■ **TO DO**: In the listing below, a line holding "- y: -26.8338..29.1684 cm" and a line holding "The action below" mark the range. Retype both exactly, with all lines between them.

■ **MATERIAL PROVIDED**:

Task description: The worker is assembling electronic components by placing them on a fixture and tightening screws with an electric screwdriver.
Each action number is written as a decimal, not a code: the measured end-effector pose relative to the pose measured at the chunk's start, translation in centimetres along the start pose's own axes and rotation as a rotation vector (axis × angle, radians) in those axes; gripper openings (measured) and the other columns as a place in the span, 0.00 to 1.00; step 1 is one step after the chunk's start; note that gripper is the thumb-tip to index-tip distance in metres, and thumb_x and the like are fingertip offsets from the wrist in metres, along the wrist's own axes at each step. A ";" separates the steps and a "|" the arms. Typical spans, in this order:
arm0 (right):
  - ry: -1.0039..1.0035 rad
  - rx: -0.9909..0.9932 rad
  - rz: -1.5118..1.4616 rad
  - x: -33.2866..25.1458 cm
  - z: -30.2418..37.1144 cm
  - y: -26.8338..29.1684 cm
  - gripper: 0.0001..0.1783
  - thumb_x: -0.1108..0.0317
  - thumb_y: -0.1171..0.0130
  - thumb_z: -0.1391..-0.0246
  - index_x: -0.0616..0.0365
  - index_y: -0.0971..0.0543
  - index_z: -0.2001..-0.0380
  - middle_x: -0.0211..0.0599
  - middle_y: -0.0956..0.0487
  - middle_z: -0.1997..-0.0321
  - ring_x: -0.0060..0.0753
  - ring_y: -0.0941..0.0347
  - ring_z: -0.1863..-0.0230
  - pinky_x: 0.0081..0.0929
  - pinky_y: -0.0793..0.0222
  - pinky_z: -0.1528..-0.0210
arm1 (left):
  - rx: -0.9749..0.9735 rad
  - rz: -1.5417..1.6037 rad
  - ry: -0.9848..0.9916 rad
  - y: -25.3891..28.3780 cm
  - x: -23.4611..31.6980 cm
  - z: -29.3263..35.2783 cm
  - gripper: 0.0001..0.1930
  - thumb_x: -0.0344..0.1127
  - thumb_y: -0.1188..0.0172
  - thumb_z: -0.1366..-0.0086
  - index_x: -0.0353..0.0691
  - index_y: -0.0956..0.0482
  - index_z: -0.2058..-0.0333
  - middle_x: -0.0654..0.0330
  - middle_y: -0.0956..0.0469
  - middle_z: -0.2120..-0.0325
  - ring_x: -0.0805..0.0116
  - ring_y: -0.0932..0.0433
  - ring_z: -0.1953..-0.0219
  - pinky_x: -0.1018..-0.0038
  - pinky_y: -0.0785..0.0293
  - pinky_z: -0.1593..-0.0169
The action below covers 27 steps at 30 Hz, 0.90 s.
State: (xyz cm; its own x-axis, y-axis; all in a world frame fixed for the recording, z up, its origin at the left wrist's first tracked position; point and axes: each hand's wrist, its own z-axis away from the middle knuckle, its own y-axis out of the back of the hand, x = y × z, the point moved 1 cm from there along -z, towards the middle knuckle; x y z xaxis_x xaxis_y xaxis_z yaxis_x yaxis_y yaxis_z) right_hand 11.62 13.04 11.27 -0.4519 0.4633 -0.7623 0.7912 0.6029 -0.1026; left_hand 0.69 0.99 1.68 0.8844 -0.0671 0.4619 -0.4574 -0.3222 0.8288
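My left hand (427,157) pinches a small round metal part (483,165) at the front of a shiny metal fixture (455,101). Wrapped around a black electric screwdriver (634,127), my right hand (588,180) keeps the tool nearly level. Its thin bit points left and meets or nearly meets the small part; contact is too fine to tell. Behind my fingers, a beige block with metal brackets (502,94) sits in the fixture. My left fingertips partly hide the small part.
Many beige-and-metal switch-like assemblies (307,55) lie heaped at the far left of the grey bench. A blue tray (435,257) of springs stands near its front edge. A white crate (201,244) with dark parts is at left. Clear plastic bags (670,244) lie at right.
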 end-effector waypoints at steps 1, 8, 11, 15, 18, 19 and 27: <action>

■ **EXPECTED OUTPUT**:
  - y: -26.8338..29.1684 cm
  - gripper: 0.0001..0.1783
  - thumb_x: -0.1108..0.0317
  - thumb_y: -0.1171..0.0130
  - thumb_z: -0.1391..-0.0246
  - index_x: -0.0616..0.0365
  - index_y: -0.0971..0.0543
  - index_z: -0.2001..-0.0380
  - middle_x: -0.0211..0.0599
  - middle_y: -0.0956..0.0487
  - middle_z: -0.1997..-0.0321
  - ring_x: -0.0060..0.0753
  - ring_y: -0.0941..0.0347
  - ring_z: -0.1863..-0.0230
  - pinky_x: 0.0081..0.0929
  - pinky_y: -0.0793..0.0222
  - pinky_z: -0.1528..-0.0210
arm1 (left):
  - rx: -0.9749..0.9735 rad
  - rz: -1.5417..1.6037 rad
  - ry: -0.9848..0.9916 rad
  - y: -25.3891..28.3780 cm
  - x: -23.4611..31.6980 cm
  - z: -29.3263..35.2783 cm
  - gripper: 0.0001..0.1930
  - thumb_x: -0.0344..0.1127
  - thumb_y: -0.1188..0.0172
  - thumb_z: -0.1366..-0.0086
  - index_x: -0.0353..0.0691
  - index_y: -0.0956..0.0482
  - index_z: -0.2058..-0.0333
  - middle_x: -0.0654..0.0330
  - middle_y: -0.0956..0.0469
  - middle_z: -0.2120..-0.0325
  - ring_x: -0.0805..0.0116
  - ring_y: -0.0932..0.0433
  - ring_z: -0.1953..-0.0219
  - pinky_x: -0.1018..-0.0038
  - pinky_y: -0.0785..0.0293
  - pinky_z: -0.1593..-0.0169
The action below covers 27 steps at 30 Hz, 0.90 s.

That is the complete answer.